A laugh booms out of my mouth, while my temples pulse with anger, because Bevan is starting up a game we used to play in high school.

“Till the end of time,” I answer.

“What about if I had scars all over my boobs? What then?”

“I’d suck those fucking nipples until you came.” I shrug, pinching her sides to make her giggle. “What if I had four balls?”

“Better odds for making babies.” She holds up an A-okay hand gesture.

“Rowan and Penelope.” I smile, referencing the names we picked in high school.

“Will we actually use them?” She chuckles, but the fact she’s talking about our future family warms my heart and gives me hope.

I shrug. “Only if you want to, we both know you have the last say.”

“That’s right, I do.” Bevan snuggles into my chest with a satisfied smile.

“If I was poor, would you still love me?” I ask, the future looming over my head.

“Why, because you’re hiding some trust fund I’ve never known about?” Her voice drips with sarcasm.

“No, because chances are I will never be as successful as you. I won’t earn what you do.” I shouldn’t let that miff me, but it does.

It’s age-old bullshit, thinking you need to out-earn your wife. I really don’t have a problem with it, Bevan has always been the smarter one, the one who will go further between the two of us. But being back together has put some kind of chip on my shoulder. After what she told me about her father, I always want to be able to provide for her, protect her.

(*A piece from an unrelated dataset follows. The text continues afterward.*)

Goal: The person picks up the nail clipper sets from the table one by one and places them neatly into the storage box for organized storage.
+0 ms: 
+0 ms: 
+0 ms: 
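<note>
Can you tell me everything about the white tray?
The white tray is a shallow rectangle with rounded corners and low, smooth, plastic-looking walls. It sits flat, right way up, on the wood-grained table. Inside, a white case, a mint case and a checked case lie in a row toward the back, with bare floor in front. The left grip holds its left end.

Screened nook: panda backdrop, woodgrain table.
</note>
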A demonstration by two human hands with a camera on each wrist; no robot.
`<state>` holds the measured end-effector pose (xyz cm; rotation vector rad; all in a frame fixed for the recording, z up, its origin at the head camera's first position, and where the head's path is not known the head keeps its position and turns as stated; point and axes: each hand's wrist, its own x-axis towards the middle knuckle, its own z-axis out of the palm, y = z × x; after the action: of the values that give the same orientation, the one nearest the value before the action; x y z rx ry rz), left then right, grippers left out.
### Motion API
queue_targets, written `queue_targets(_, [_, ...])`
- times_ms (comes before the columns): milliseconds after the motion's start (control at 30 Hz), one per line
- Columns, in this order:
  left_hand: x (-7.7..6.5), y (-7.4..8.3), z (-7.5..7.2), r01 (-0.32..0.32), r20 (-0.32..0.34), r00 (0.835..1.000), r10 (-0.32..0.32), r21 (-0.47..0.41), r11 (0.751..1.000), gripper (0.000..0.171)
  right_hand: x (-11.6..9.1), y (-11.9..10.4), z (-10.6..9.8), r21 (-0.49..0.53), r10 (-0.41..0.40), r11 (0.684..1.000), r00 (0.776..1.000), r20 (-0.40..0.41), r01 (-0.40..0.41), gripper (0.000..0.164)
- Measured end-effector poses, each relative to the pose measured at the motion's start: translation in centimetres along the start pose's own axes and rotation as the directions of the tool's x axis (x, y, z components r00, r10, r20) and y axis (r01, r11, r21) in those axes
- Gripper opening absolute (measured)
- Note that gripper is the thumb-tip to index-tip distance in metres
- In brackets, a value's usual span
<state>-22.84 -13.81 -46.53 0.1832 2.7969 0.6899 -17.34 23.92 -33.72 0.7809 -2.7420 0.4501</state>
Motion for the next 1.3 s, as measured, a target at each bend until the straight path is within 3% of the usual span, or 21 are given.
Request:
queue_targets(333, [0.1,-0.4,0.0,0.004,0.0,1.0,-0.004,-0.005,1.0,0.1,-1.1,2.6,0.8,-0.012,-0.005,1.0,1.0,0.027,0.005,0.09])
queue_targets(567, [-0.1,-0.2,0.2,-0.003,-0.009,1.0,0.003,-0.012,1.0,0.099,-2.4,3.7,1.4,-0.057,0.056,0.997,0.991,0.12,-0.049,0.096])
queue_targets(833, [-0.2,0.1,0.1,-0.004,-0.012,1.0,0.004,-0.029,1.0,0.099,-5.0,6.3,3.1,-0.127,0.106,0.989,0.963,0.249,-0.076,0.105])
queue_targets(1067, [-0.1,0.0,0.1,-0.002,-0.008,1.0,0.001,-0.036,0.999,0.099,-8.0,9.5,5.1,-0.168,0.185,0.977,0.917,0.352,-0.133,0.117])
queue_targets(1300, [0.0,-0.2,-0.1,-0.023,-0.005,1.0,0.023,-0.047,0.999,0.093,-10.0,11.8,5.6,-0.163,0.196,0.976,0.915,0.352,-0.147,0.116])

Her hand comes up to my cheek. “Hear me when I say this; I am the only person responsible for being successful. I don’t need you to take care of me, but I want you to. In all the ways that count. Emotionally, physically, spiritually. But financially? I am going to make enough for the both of us. Because I’m smart as hell, and because I’ll have fun doing it in the courtroom. You love teaching, that much I’ve seen so far. I want you to do what you’re passionate about, and fuck all the other stereotypes. I got us, baby. And you can still be the man of the house.”

Even with my hangover, a surge of ego rushes through me as I flip her onto her back. “Can I show you just how manly I am?”

“Only if it’s after really greasy breakfast sandwiches because I’m hungry as hell and might throw up if you want to have sex right now.”

I flop on my back, nausea threatening. “Oh, thank God, me too. You’re my dream girl.”

 

 

30

 

 

CALLUM

 

 

“Scott, you’re a fucking moron,”

Bevan grumbles as she tucks further into my chest, the wind whipping around us as we run for the barn.

“What! It was cheaper to book this today, before the season where every senior and their fucking freshman girlfriend wants to go on a wine tour.” Scott pouts as we watch our rented limo for the day pull away into the parking lot to wait for us.